Beckstein kam 1943 in Hersbruck zur Welt. Er ist evangelisch-lutherisch, verheiratet, hat drei Kinder, und seine Frau heißt Marga. Er lebt in Nürnberg-Langwasser. Der ausgebildete Jurist begann seine politische Karriere 1973 als Bezirksvorsitzender der Jungen Union von Nürnberg-Fürth. 1993 berief ihn sein Vorgänger, Edmund Stoiber, als Innenminister in das bayerische Kabinett.

Wer Beckstein im Internet sucht, findet diese Daten - mehr nicht. Denn Beckstein, der neue Leiter der bayerischen Geschicke hat keine Homepage. Und selbst sein Lebenslauf auf der CSU-Seite reicht nur bis ins Jahr 2001.

Im Jahr 2007 ist es eigentlich Standard, im Internet präsent und unterwegs zu sein. Viele schaffen sich dort sogar eine zweite Existenz an. Das World Wide Web gibt Antworten und stellt Fragen, liefert Informationen und hilft sich eine Meinung zu bilden. Fast jeder Politiker nutzt dieses Medium, um sich vorzustellen. Dem Wähler die Chance zu geben, sich ein Bild zu machen, von der Person und seiner Arbeit.

Der Bundestagsabgeordnete Horst Seehofer (CSU) verrät, dass er als Kind auf ein Fahrrad gespart hat und dass sein größtes Unglück der Verlust von Freunden wäre. Sein Kollege Otto Schily (SPD) hat sich schon mit dem Dalai Lama über die Definition von Bewusstsein unterhalten, und für den Landtagsabgeordneten Franz Maget (SPD) soll das neue Bayern ein zeitgemäßes Familien- und Frauenbild haben. Auf der Homepage von Becksteins Vorgänger erscheint sogar schon Stoibers letzter Gruß und Dank an die Weggefährten. Überhaupt, Stoiber verrät viel von sich, seinem Privatleben und seiner Politik.

Doch von Günther Beckstein fehlt jede persönliche Spur. Wo seine Überzeugungen stehen könnten, gibt es Wein, roten und weißen. Auf www.beckstein.de stellt sich die Winzergemeinschaft Becksteiner vor, die sich in Beckstein bei Würzburg angesiedelt hat. Die stammt auch aus Franken, ob es noch mehr Gemeinsamkeiten gibt, bleibt ungewiss. Wer unter www.guentherbeckstein.de sucht, kommt auf die Seite der CSU Nürnberg und findet wieder einen veralteten Lebenslauf.
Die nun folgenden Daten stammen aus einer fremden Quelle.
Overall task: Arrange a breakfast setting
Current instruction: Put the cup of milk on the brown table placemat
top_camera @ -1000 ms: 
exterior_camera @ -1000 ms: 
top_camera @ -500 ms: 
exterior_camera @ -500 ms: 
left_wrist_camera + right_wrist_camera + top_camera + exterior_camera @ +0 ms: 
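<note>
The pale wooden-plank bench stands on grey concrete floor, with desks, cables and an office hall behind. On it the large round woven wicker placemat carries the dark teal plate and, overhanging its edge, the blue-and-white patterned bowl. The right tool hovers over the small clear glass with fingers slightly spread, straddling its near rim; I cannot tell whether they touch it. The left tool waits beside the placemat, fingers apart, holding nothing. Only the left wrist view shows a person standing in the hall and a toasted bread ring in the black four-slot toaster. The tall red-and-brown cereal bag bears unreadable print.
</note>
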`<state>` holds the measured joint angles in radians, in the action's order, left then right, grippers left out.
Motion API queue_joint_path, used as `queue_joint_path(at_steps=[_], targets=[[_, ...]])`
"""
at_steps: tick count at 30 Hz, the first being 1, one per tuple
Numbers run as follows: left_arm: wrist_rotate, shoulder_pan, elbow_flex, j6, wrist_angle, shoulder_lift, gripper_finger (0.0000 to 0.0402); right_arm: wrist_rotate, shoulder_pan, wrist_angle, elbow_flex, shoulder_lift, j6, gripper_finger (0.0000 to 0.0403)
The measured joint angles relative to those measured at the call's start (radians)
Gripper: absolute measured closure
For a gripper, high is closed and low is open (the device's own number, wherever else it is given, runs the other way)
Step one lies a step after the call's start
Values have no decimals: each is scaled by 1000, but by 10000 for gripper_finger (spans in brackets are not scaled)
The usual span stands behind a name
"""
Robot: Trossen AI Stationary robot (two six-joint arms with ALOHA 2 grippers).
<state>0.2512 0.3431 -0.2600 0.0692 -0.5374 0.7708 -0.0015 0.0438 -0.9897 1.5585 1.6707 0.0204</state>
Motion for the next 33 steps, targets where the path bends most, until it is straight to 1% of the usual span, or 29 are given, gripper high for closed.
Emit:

Ganz allein steht Beckstein nicht da, mit seiner Nicht-Existenz im Internet. Auch der Bundestagsabgeordnete Ludwig Stiegler (SPD) hat keine Homepage, und die des neuen CSU-Parteivorsitzenden Erwin Huber wurde auch vernachlässigt. Mehr als ein karger Lebenslauf und ein paar alte Bilder finden sich dort nicht.

Beckstein führt seit Jahren in Umfragen die politische Sympathie-Rangliste an, und das obwohl er klare Positionen bezieht, die nicht immer für die Allgemeinheit tauglich sind. Beckstein ist bekannt, auch sein Privatleben. Seine Ehefrau, die neue First Lady, gibt Interviews und spricht über die Familie. Für seine Öffentlichkeitsarbeit wählt Beckstein bislang andere Medien als das Internet. Dass er zur Zeit das Protokoll eines Ministerpräsidenten auswendig lernt, dass er eigentlich keine neuen Möbel in seinem Büro haben will, weil er für Äußerlichkeiten keinen Sinn hat, erfährt der Leser zum Beispiel aus dem Münchner Merkur.